Cold Weather and Warm Milk
This is what I observed on a dairy recently.
- Cold December morning, truck thermometer showed 22F as I turned off the ignition.
- Calf feeder comes by the youngest calves and delivers warm milk into their pails.
- The calves just learning to drink from pails have mixed behavior - some get into the pails and drink as we would expect them to - stop and start, lots of bubble blowing - but, slowly the milk ends up inside the calf. Some calves just don't get started, milk remains untouched.
- The calf feeder proceeds to deliver milk to the remainder of the calves for the next 30 minutes.
- Now the 105F milk that was delivered to the pails for the youngest calves is close to 50F.
- Calf feeder shows up to work at pail training the young and reluctant calves with milk that is more than 50 degrees colder than the body temperature of the calves.
Do you agree that it would be desirable to change something so that these young calves have warm (100+F) milk to drink?
What would you change?
Sure, having another employee available to work with the youngest calves while the main calf feeder proceeds with milk feeding would probably be an effective solution. BUT, this dairy is reluctant to assign another worker twice a day to do this.
My recommendation?
This dairy bottle feeds calves for the first three days now. Then, for as many days as it takes the calves get milk in a pail and learn how to drink from a pail. The calf feeder pretty much knows about how many bottle-fed calves there are for each feeding and how many more calves will need "coaching" to drink from a pail.
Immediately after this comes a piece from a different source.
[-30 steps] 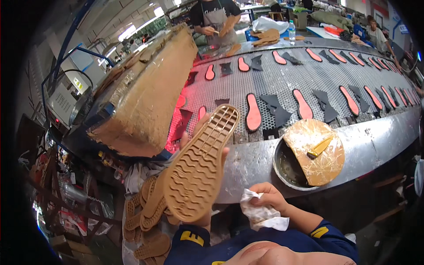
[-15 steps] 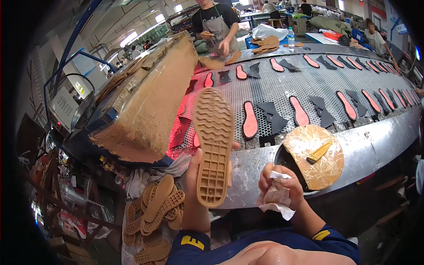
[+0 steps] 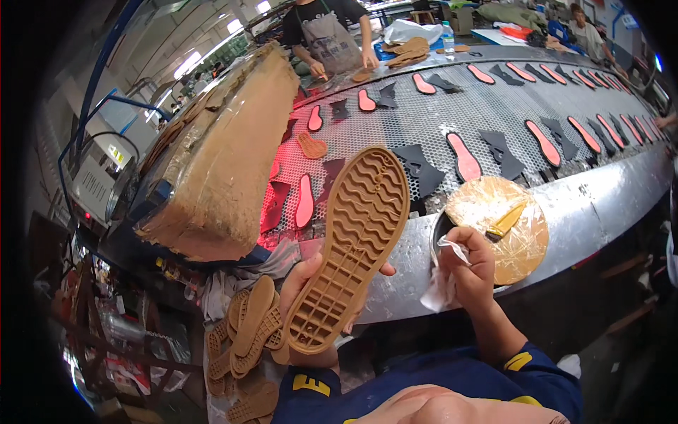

With the knowledge of how many calves are going to need individual attention I suggested that before leaving the warm utility room he fill enough nursing bottles with the milk to feed this group of youngest calves. Then place them in buckets of warm water - 4 bottles will fit into a 5-gallon bucket - water temperature depends on the weather - the idea is to keep the milk warm until the calf feeder is available to give individual attention to these youngest calves.
This procedure seems to work for dairies with 60 to 600 calves - just a matter of planning ahead for these babies to deliver body temperature milk.